Sarcoids are the most common equine skin tumors world-wide that has been heart-ache for horses and their owners for centuries. Although common, sarcoids vary greatly in their size and appearance, the nature in which they grow and potentially spread and the way they respond to treatment. It is this variability that makes sarcoids such a challenge for both owners and veterinarians.
Some Important Sarcoid Facts
· All equine species are susceptible - even donkeys and zebras.
· Although sarcoids are a type of cancer they do not spread to internal organs.
· Once a sarcoid horse, always a sarcoid horse! A horse with one sarcoid is likely to develop more.
· Sarcoids can develop anywhere on the horse's skin, but more common sites include the chest, groin, sheath and face (especially around the eyes and mouth).

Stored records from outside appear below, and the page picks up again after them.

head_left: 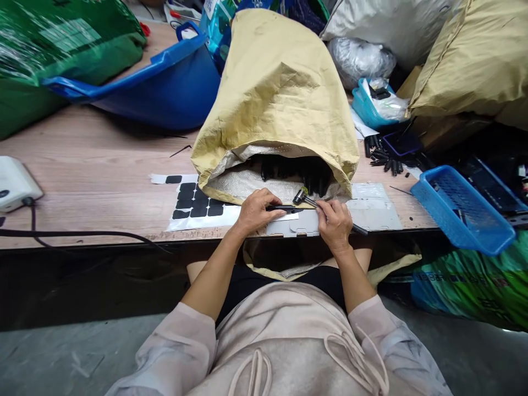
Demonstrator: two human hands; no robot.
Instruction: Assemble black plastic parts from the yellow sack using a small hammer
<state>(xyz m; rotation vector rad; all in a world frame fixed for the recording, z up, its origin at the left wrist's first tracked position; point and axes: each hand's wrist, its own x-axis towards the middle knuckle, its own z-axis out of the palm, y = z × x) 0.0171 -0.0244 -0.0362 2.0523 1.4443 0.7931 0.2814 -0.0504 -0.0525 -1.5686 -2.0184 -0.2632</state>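
Observation:
My left hand (256, 212) is closed on a thin black rod-like part (284, 208), pressing it flat near the table's front edge. My right hand (335, 223) grips the handle of a small hammer (300, 196) whose metal head rests just above the black part. Both hands work at the open mouth of a tan paper sack (276, 99) lying on its side, with several black parts (305, 170) inside it. A sheet of black adhesive pads (193, 203) lies to the left of my left hand. A grey flat plate (371, 212) lies under my right hand.
A blue basin (165, 88) and a green bag (49, 49) stand at the back left. A white device (14, 184) with a black cable (82, 235) is at the far left. Blue baskets (462, 209) and loose black parts (383, 157) sit right, with more sacks (474, 60) behind.

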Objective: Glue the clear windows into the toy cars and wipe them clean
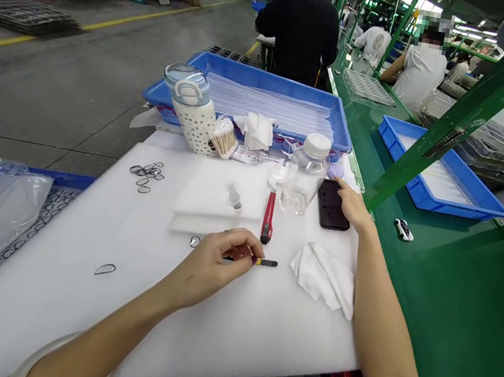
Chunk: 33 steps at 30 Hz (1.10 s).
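My left hand [219, 261] is closed, its thumb and fingers pinching a slim black-and-yellow tool [268, 263] just above the white foam sheet. What kind of tool it is I cannot make out. My right hand [352, 205] reaches to the right edge of a black phone [332, 209], index finger stretched toward a small purple round thing [335, 171]; its other fingers are partly hidden. A red utility knife [269, 217] lies between the hands. Near my left hand are a small ring [194, 241] and a stacked white foam pad [203, 189] with a small clear item on it.
A clear bottle [305, 175], a dotted tumbler [189, 116], cotton swabs [224, 138] and a blue tray [267, 103] stand at the back. Black rings [146, 173] lie left, a white cloth [324, 276] right. Another blue tray [451, 191] sits on the green bench. Other people sit ahead.
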Tool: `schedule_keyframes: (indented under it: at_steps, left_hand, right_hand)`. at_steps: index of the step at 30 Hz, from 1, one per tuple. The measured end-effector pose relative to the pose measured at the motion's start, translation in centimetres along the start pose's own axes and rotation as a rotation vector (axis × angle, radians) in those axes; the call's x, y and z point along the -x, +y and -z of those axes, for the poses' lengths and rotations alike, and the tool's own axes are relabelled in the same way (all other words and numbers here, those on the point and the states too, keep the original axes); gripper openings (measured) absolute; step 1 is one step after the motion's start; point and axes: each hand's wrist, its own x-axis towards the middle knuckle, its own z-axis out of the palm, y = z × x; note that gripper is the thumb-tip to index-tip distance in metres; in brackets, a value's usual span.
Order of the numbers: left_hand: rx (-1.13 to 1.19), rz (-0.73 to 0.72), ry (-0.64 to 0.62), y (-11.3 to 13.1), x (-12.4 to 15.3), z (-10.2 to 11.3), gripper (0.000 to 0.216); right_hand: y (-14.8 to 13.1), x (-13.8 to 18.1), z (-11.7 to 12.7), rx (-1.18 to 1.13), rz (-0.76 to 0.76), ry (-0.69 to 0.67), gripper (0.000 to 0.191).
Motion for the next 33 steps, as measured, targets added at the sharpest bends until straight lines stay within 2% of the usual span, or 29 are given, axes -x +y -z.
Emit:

· Sarcoids are likely to recur, regardless of treatment.
· Trauma of any nature to a sarcoid is likely to aggravate it.
· No two sarcoids are the same; each sarcoid needs to be assessed on an individual basis.
· Sarcoids can be unpredictable in all aspects of their development and treatment.
· There is no 'magic cure' for sarcoids.
Types of Sarcoids
There are 5 broad classifications for equine sarcoids; occult, verrucous (warty), nodular, fibroblastic, and malevolent.
1. Occult sarcoids appear as roughly circular hairless areas of skin. They often are quite subtle early in their development and sometimes difficult to recognize. They can occasionally be mistaken for 'ring-worm' or even rub marks from tack.
2. Verrucous sarcoids are 'wart-like' in their appearance and are often grayish in color. The skin can crack easily and flakes of scale can often be rubbed off from the surface. They can appear singularly or in groups that merge into larger lesions.
3. Nodular sarcoids are firm, round, and can be singular or multiple and quite variable in size. Nodular sarcoids are usually covered by a layer of normal skin but can also be ulcerative. They are usually firmly attached to the skin overlying them but sometimes they are freely moveable under the surface.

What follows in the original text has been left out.